Horror’s Scream Queens and Rising Talent: Six Questions for Maude Michaud

“Maude Michaud is an award-winning writer-director from Montreal, Quebec who specializes in genre entertainment. Her debut feature film Dys- World Premiered in July 2014 at the Fantasia International Film Festival where it won the Audience Award for Best Canadian Feature. Her body of work includes over a dozen critically acclaimed short films which have toured the international festival circuit, as well as a documentary web series about women horror filmmakers, which served as a basis for her Master’s thesis. She is currently in development on her second feature film.”

1. How did you get into the industry?

I knew I wanted to be a filmmaker at a really young age, so I made my first short film when I was 16 using my father’s handycam. It was very DIY, but it was good enough to get into a few festivals and get me into film school. Funny enough, even if I’ve always been a huge horror fan, I think I’ve tried directing every other genre before I actually made my first horror short. When I finally did, something magical happened and everything fell into place. All of a sudden, my films were playing more festivals and getting reviewed. I see every project as a new learning experience, so I just kept making shorts and networking until one day I decided to make my first feature.

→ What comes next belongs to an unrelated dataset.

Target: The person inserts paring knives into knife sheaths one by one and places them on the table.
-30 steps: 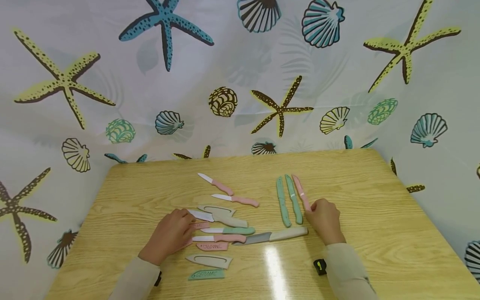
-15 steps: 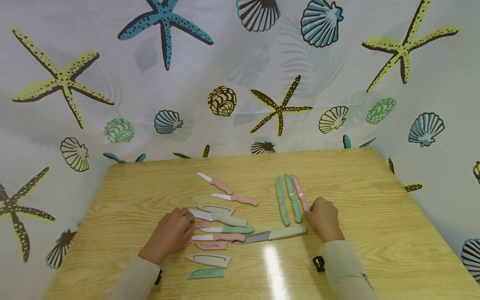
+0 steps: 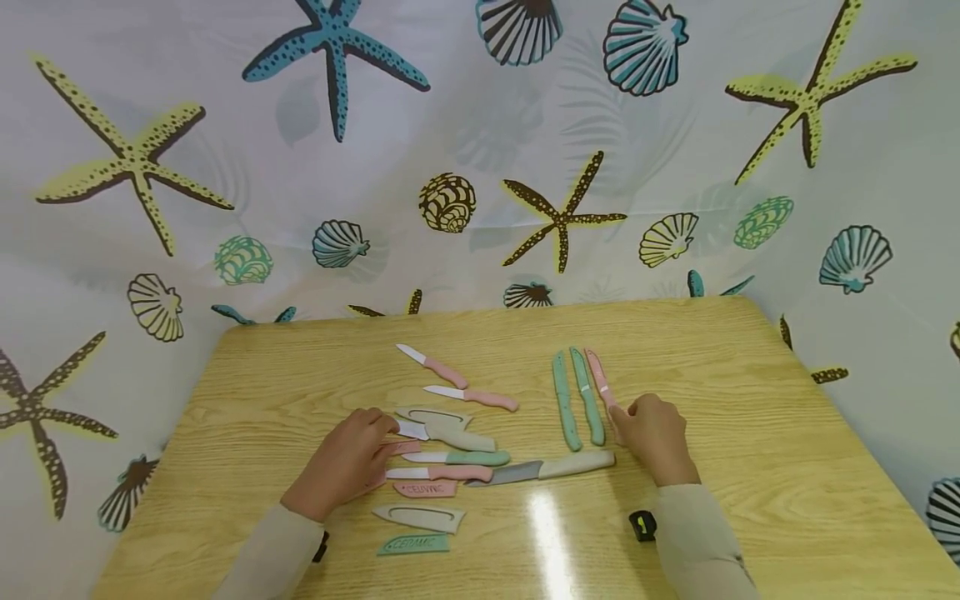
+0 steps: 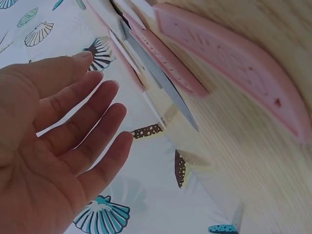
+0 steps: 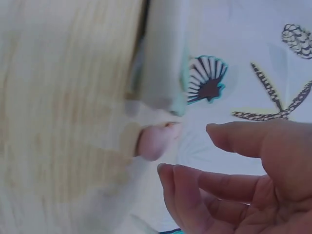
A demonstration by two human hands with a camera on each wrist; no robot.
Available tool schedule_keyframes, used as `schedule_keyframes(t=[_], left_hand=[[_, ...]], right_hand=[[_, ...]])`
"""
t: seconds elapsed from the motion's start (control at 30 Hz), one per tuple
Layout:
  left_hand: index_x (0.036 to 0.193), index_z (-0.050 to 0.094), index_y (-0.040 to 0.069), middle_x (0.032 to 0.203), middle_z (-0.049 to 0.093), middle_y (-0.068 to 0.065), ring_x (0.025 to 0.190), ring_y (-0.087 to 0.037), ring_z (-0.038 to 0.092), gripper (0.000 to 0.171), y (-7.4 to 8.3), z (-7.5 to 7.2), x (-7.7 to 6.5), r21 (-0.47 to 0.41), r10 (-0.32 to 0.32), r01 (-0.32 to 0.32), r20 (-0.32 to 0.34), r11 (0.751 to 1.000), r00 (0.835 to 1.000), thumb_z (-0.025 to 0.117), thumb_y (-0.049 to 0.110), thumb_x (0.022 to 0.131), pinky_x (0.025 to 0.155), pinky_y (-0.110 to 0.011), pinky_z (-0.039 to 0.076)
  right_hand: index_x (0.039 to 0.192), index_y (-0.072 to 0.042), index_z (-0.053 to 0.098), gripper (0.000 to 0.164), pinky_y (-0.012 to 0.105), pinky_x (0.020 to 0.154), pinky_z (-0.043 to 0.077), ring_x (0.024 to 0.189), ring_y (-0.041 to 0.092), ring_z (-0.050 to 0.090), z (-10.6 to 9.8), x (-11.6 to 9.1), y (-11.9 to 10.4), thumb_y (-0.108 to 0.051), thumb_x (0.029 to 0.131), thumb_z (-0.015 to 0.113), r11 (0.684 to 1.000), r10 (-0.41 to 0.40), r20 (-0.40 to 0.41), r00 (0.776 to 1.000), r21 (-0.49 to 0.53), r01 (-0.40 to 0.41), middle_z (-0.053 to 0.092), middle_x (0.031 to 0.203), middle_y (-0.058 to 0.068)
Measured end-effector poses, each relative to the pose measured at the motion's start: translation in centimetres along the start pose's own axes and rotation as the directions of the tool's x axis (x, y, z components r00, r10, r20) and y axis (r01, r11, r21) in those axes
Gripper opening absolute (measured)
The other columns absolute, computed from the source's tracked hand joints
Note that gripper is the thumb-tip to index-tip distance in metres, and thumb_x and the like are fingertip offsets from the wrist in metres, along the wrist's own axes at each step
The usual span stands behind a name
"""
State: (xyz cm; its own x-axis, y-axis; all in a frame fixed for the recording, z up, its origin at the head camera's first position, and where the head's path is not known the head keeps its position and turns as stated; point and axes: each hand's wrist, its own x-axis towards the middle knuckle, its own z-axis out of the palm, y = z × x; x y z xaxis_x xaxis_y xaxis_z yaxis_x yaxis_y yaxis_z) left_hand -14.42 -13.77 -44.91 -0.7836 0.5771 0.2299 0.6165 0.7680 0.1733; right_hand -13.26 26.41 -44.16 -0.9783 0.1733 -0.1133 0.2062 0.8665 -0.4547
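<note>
Knives (image 3: 477,458) lay across the middle of the bench (image 3: 750,400), whose far edge we took as twelve o'clock. Furthest left we saw the left hand (image 3: 339,465) at nine o'clock, its grip spread; we could not tell whether its fingertips touched the white blade close by. From that hand, a green sheath (image 3: 413,545) lay between four and five o'clock, a cream sheath (image 3: 405,517) at four, and a pink sheath (image 3: 424,489) marked CERAMIC nearer three. At about three o'clock we found the cream-handled knife (image 3: 461,437), a green-handled knife and a pink-handled knife (image 3: 461,472), white blades pointing toward nine. Two more pink-handled knives (image 3: 491,401) lay near two o'clock. Further right, a grey-bladed knife (image 3: 576,464) also pointed toward nine. Next we saw two sheathed green knives (image 3: 567,408) side by side, tips toward twelve, then a sheathed pink knife (image 3: 598,377) beside them, tip toward eleven. Furthest right, at three o'clock, was the right hand (image 3: 656,436), thumb and fingers loosely parted at that pink handle's end; we could not tell whether its grip touched it.
</note>
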Motion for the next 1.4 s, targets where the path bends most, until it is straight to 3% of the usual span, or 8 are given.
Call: schedule_keyframes(t=[0.13, 0.23, 0.43, 0.7, 0.97, 1.23, 1.4], left_hand=[[0.095, 0.065, 0.002, 0.09, 0.059, -0.006, 0.082, -0.02, 0.055, 0.02, 0.2, 0.1, 0.3, 0.018, -0.007, 0.007, 0.005, 1.0, 1.0, 0.073, 0.012, 0.08, 0.069, -0.032, 0.049], [0.089, 0.064, 0.003, 0.082, 0.056, -0.005, 0.074, -0.018, 0.054, 0.016, 0.0, 0.4, 0.4, 0.053, 0.001, -0.002, 0.006, 0.999, 1.0, 0.073, 0.012, 0.079, 0.062, -0.031, 0.047], [0.079, 0.061, 0.007, 0.071, 0.05, -0.002, 0.066, -0.016, 0.049, 0.014, -0.7, 1.4, 0.3, 0.066, 0.019, -0.02, 0.017, 0.998, 1.0, 0.075, 0.008, 0.076, 0.054, -0.029, 0.043], [0.08, 0.06, 0.008, 0.072, 0.047, 0.001, 0.067, -0.012, 0.048, 0.011, -1.2, 2.2, 0.0, -0.023, 0.0, 0.001, 0.052, 1.0, 0.999, 0.071, 0.005, 0.08, 0.058, -0.028, 0.044], [0.082, 0.058, 0.009, 0.072, 0.044, 0.003, 0.064, -0.009, 0.044, 0.012, -1.4, 2.5, 0.2, -0.026, 0.028, -0.026, 0.055, 0.999, 0.998, 0.069, 0.006, 0.081, 0.056, -0.025, 0.041], [0.075, 0.054, 0.01, 0.069, 0.043, 0.002, 0.061, -0.01, 0.044, 0.017, -1.3, 2.3, 0.2, 0.045, 0.053, -0.055, 0.045, 0.997, 0.998, 0.071, 0.008, 0.081, 0.053, -0.025, 0.041], [0.078, 0.059, 0.007, 0.073, 0.05, -0.001, 0.063, -0.013, 0.05, 0.014, -1.3, 2.0, 0.3, 0.13, 0.04, -0.049, 0.072, 0.99, 0.997, 0.072, 0.009, 0.078, 0.054, -0.027, 0.046]], right_hand=[[0.106, 0.011, 0.062, 0.046, 0.047, 0.068, 0.05, 0.083, 0.035, 0.061, -0.5, -1.1, -0.6, -0.032, 0.094, 0.052, 0.998, -0.041, -0.012, 0.999, 0.041, 0.041, 0.063, 0.096, 0.025], [0.109, 0.007, 0.063, 0.047, 0.039, 0.059, 0.051, 0.077, 0.027, 0.062, -0.9, -2.0, -1.2, -0.035, 0.094, 0.052, 0.994, -0.071, -0.005, 0.997, 0.088, 0.072, 0.065, 0.092, 0.019], [0.11, 0.002, 0.064, 0.048, 0.032, 0.055, 0.049, 0.069, 0.017, 0.059, -1.3, -3.6, -1.8, -0.042, 0.094, 0.052, 0.984, -0.109, -0.01, 0.994, 0.142, 0.11, 0.065, 0.089, 0.01], [0.108, -0.002, 0.067, 0.044, 0.031, 0.057, 0.05, 0.075, 0.017, 0.061, -0.4, -5.1, -2.1, -0.041, 0.093, 0.054, 0.97, -0.148, -0.019, 0.989, 0.193, 0.149, 0.065, 0.088, 0.006], [0.108, -0.003, 0.067, 0.043, 0.036, 0.061, 0.052, 0.081, 0.023, 0.063, -0.1, -5.4, -2.1, -0.041, 0.093, 0.054, 0.969, -0.153, -0.043, 0.987, 0.191, 0.159, 0.066, 0.093, 0.011], [0.11, -0.002, 0.066, 0.047, 0.036, 0.061, 0.053, 0.08, 0.022, 0.064, -0.2, -5.5, -2.1, -0.043, 0.092, 0.055, 0.965, -0.143, -0.03, 0.989, 0.218, 0.146, 0.065, 0.096, 0.012], [0.109, -0.001, 0.066, 0.034, 0.034, 0.061, 0.052, 0.077, 0.02, 0.064, -0.1, -5.3, -2.4, -0.027, 0.088, 0.063, 0.961, -0.171, -0.039, 0.985, 0.215, 0.175, 0.066, 0.089, 0.006]])
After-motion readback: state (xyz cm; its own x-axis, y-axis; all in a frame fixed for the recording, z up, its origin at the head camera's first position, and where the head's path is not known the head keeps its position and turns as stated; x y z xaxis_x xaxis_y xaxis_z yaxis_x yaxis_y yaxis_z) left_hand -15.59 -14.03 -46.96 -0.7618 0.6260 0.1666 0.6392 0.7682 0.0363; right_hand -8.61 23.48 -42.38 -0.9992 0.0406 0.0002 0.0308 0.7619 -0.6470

2. What Scream Queen/Woman in Horror inspired you the most?

Vampira (Maila Nurmi) and Elvira were my first horror role models because they were the first women in horror I was exposed to who weren’t scream queens or horror actresses in the traditional sense of the term. They were unique, funny, respected by the fans and more importantly, they demonstrated that there was a place for women who LOVED the genre that was different from acting in the films. I feel that discovering them as a young girl played a crucial role in me realizing there was a place for me in horror.

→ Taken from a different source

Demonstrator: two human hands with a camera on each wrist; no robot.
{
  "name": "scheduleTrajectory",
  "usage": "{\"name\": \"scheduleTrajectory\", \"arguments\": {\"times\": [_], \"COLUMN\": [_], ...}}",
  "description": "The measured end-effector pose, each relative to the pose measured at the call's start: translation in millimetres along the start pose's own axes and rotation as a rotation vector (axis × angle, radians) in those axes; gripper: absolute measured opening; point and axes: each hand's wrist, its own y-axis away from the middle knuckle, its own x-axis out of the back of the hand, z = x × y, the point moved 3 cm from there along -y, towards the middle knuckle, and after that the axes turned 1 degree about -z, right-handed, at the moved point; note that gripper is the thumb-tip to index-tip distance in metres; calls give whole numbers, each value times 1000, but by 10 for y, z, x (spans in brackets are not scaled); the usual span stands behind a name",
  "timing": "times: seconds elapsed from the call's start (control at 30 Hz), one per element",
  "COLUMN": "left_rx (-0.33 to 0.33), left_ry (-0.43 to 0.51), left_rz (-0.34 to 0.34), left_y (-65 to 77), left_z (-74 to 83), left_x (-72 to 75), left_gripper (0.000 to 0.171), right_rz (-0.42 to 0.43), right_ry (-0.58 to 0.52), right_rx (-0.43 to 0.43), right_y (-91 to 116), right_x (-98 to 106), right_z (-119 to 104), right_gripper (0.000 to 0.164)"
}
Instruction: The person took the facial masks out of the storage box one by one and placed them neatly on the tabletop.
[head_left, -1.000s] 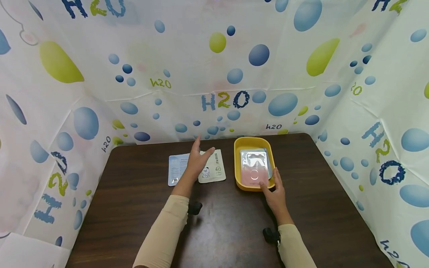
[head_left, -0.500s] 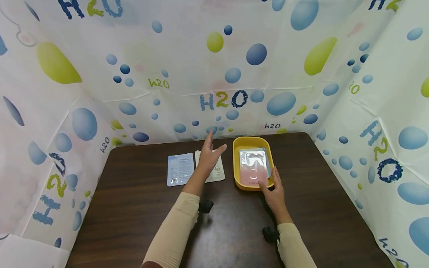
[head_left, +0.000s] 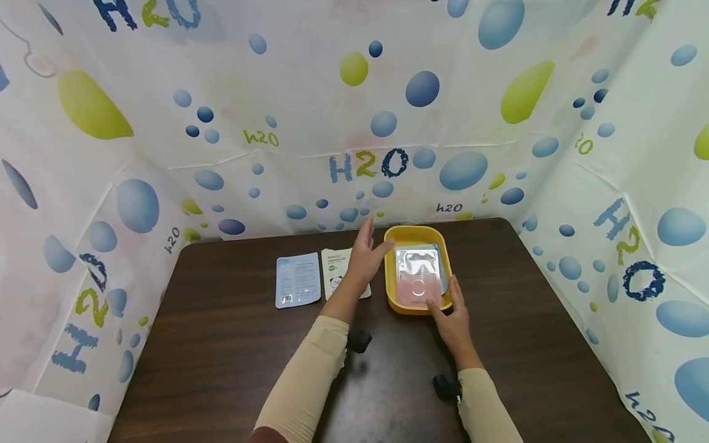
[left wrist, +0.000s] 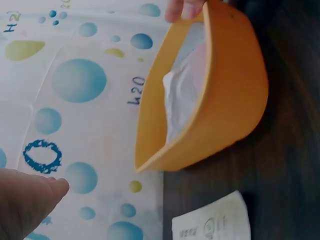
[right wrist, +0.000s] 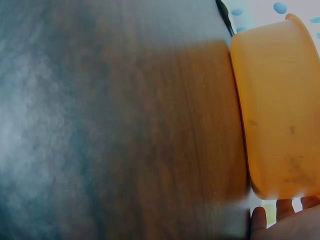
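Observation:
A yellow plastic basket (head_left: 391, 295) stands on the table with face mask packets in it; a silver and pink packet (head_left: 419, 277) lies on top. My right hand (head_left: 455, 323) holds the basket's near right corner, thumb at the near rim and fingers along the right side. My left hand (head_left: 362, 261) hovers by the basket's left rim, fingers extended and thumb spread, with nothing in it. Part of that hand shows at the lower left of the left wrist view. Beneath it, a cream packet (head_left: 336, 271) with a cartoon bear is partly covered.
A light blue packet (head_left: 298, 280) with printed text lies left of the cream one. The dark wooden table (head_left: 221, 357) reaches back to a white curtain (head_left: 310, 80) with coloured dots, which also hangs at both sides.
My left hand has moved right, from over the two loose packets to the basket's left rim, uncovering more of them. My right hand and the basket stay in place.

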Motion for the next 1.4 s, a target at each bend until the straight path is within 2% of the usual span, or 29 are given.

3. What horror film hooked you on the genre and why?

The first horror film I remember watching was Poltergeist 3, which I saw bits and pieces of on TV when I was 7 or 8. I remember being mesmerized by how creative and different it was and for the longest time I would refer to the film as the one where the little girl enters the water puddles and mirrors because I only found out what the film was years later. For the rest of my childhood, the only horror films my parents would let me watch were old Vincent Price movies, which I adored as they were exactly what I always thought horror films would be like. Then, as a teen, that’s when my true horror education began, starting with the classic slashers franchises.

4. When you are presented with a project, what are the things that draw you to certain projects and away from others?

The story and the uniqueness of the characters are always what draws me first to a project. I like exploring different points of view and challenging people’s perspectives, so I’m always looking for ways to achieve this while telling a compelling and different story. Also, I like stories that get under my skin, so that’s always a winning point for me! As for what draws me away from projects, I’d say it’s the opposite of all these things: stories that are predictable or bland and boring cliché characters. If I can usually guess the twist halfway through or the story doesn’t manage to captivate and surprise me, it’s usually a big turn off.

5. The evolution of women in the genre continues to change almost daily, so what are your thoughts on how things have changed and what do you see coming for the current and future women of horror?

In the film industry as a whole, it’s great to finally see more people acknowledge gender inequality and actually try to take a more pro-active stance to get more women in the director’s chair. As for the horror film industry, there are more and more women who choose to pick up a camera and tell their stories, and this is a great thing as I feel it injects a whole new perspective, new types of stories and new points of view into a genre that is ever evolving and welcoming of those changes.

There are also more opportunities for the work of women directors to be screened and seen, which is really great. When I started making films, it was really hard to be taken seriously and get my films seen, but now, thanks to the Women in Horror month, not only does it get easier, fans want to see women-directed films, so that’s a big win as far as I’m concerned. As for the future, I really hope we’ll get to see more women take on bigger projects and have access to bigger budgets and more visibility, both in the horror industry and the film industry in general!

6. What are the next couple projects you are working on?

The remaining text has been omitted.